Give the data again, word for word.

### Records for this exercise
▶

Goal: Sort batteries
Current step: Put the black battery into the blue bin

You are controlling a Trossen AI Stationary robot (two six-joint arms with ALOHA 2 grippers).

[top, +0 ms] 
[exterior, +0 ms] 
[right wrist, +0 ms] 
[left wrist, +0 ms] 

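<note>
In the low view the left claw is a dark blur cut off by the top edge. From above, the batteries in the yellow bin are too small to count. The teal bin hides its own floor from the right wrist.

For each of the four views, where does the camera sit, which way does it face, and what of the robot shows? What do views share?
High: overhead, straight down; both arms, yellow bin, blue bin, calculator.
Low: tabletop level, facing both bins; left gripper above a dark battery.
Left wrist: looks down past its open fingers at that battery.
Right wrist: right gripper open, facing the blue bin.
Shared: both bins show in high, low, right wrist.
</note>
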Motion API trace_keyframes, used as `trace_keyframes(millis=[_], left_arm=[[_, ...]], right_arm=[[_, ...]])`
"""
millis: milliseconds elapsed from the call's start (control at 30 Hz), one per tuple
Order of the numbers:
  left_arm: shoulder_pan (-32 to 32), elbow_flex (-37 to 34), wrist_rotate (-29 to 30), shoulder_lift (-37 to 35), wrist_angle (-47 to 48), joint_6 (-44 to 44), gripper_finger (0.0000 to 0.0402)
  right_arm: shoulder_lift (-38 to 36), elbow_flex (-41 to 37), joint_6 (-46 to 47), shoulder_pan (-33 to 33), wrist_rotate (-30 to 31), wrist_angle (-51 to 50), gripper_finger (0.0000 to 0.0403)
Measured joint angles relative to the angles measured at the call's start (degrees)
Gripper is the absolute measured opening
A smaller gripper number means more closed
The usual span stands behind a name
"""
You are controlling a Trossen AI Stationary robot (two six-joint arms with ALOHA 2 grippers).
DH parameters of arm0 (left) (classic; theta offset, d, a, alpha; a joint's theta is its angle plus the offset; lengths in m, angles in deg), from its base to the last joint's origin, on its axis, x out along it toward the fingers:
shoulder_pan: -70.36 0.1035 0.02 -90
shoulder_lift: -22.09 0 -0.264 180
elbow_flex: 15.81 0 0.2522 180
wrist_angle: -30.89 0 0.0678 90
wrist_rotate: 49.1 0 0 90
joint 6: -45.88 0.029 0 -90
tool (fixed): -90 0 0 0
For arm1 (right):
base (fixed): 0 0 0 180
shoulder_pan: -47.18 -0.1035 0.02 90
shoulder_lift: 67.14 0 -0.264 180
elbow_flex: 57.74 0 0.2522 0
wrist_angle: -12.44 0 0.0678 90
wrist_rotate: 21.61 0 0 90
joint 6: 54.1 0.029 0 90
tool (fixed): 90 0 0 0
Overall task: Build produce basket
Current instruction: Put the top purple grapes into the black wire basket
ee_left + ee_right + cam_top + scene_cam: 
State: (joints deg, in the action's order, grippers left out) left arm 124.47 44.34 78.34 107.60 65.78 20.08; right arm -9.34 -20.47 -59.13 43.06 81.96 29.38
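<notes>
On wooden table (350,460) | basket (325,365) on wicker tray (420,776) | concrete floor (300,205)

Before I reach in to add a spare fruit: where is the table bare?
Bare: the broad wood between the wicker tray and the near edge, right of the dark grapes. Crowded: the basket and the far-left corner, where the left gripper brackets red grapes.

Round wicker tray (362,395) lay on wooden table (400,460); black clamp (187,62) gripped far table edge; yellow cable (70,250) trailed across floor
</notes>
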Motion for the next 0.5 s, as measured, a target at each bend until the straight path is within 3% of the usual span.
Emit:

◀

### Solution below
Goal: Sort batteries
Current step: Put the black battery into the blue bin

You are controlling a Trossen AI Stationary robot (two six-joint arms with ALOHA 2 grippers).

[top, +0 ms] 
[exterior, +0 ms] 
[right wrist, +0 ms] 
[left wrist, +0 ms] 

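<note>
In the low view the left claw is a dark blur cut off by the top edge. From above, the batteries in the yellow bin are too small to count. The teal bin hides its own floor from the right wrist.

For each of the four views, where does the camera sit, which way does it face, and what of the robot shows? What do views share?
High: overhead, straight down; both arms, yellow bin, blue bin, calculator.
Low: tabletop level, facing both bins; left gripper above a dark battery.
Left wrist: looks down past its open fingers at that battery.
Right wrist: right gripper open, facing the blue bin.
Shared: both bins show in high, low, right wrist.
</note>
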Motion API trace_keyframes, used as `trace_keyframes(millis=[_], left_arm=[[_, ...]], right_arm=[[_, ...]])`
"""
millis: milliseconds elapsed from the call's start (control at 30 Hz), one per tuple
Order of the numbers:
  left_arm: shoulder_pan (-32 to 32), elbow_flex (-37 to 34), wrist_rotate (-29 to 30), shoulder_lift (-37 to 35), wrist_angle (-47 to 48), joint_6 (-44 to 44), gripper_finger (0.0000 to 0.0402)
  right_arm: shoulder_lift (-38 to 36), elbow_flex (-41 to 37), joint_6 (-46 to 47), shoulder_pan (-33 to 33), wrist_rotate (-30 to 31), wrist_angle (-51 to 50), gripper_finger (0.0000 to 0.0403)
Measured joint angles relative to the angles measured at the call's start (degrees)
Gripper is the absolute measured opening
A smaller gripper number means more closed
The usual span stands behind a name
"""
You are controlling a Trossen AI Stationary robot (two six-joint arms with ALOHA 2 grippers).
DH parameters of arm0 (left) (classic; theta offset, d, a, alpha; a joint's theta is its angle plus the offset; lengths in m, angles in deg), from its base to the last joint's origin, on its axis, x out along it toward the fingers:
shoulder_pan: -70.36 0.1035 0.02 -90
shoulder_lift: -22.09 0 -0.264 180
elbow_flex: 15.81 0 0.2522 180
wrist_angle: -30.89 0 0.0678 90
wrist_rotate: 49.1 0 0 90
joint 6: -45.88 0.029 0 -90
tool (fixed): -90 0 0 0
For arm1 (right):
base (fixed): 0 0 0 180
shoulder_pan: -47.18 -0.1035 0.02 90
shoulder_lift: 67.14 0 -0.264 180
elbow_flex: 57.74 0 0.2522 0
wrist_angle: -12.44 0 0.0678 90
wrist_rotate: 21.61 0 0 90
joint 6: 54.1 0.029 0 90
tool (fixed): 90 0 0 0
Overall task: Build produce basket
Current instruction: Put the top purple grapes into the black wire basket
ee_left + ee_right + cam_top + scene_cam: 
State: (joints deg, in the action's order, grippers left out) left arm 124.47 44.34 78.34 107.60 65.78 20.08; right arm -9.34 -20.47 -59.13 43.06 81.96 29.38
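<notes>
On wooden table (350,460) | basket (325,365) on wicker tray (420,776) | concrete floor (300,205)

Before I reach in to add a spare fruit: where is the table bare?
Bare: the broad wood between the wicker tray and the near edge, right of the dark grapes. Crowded: the basket and the far-left corner, where the left gripper brackets red grapes.

Round wicker tray (362,395) lay on wooden table (400,460); black clamp (187,62) gripped far table edge; yellow cable (70,250) trailed across floor
</notes>
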Motion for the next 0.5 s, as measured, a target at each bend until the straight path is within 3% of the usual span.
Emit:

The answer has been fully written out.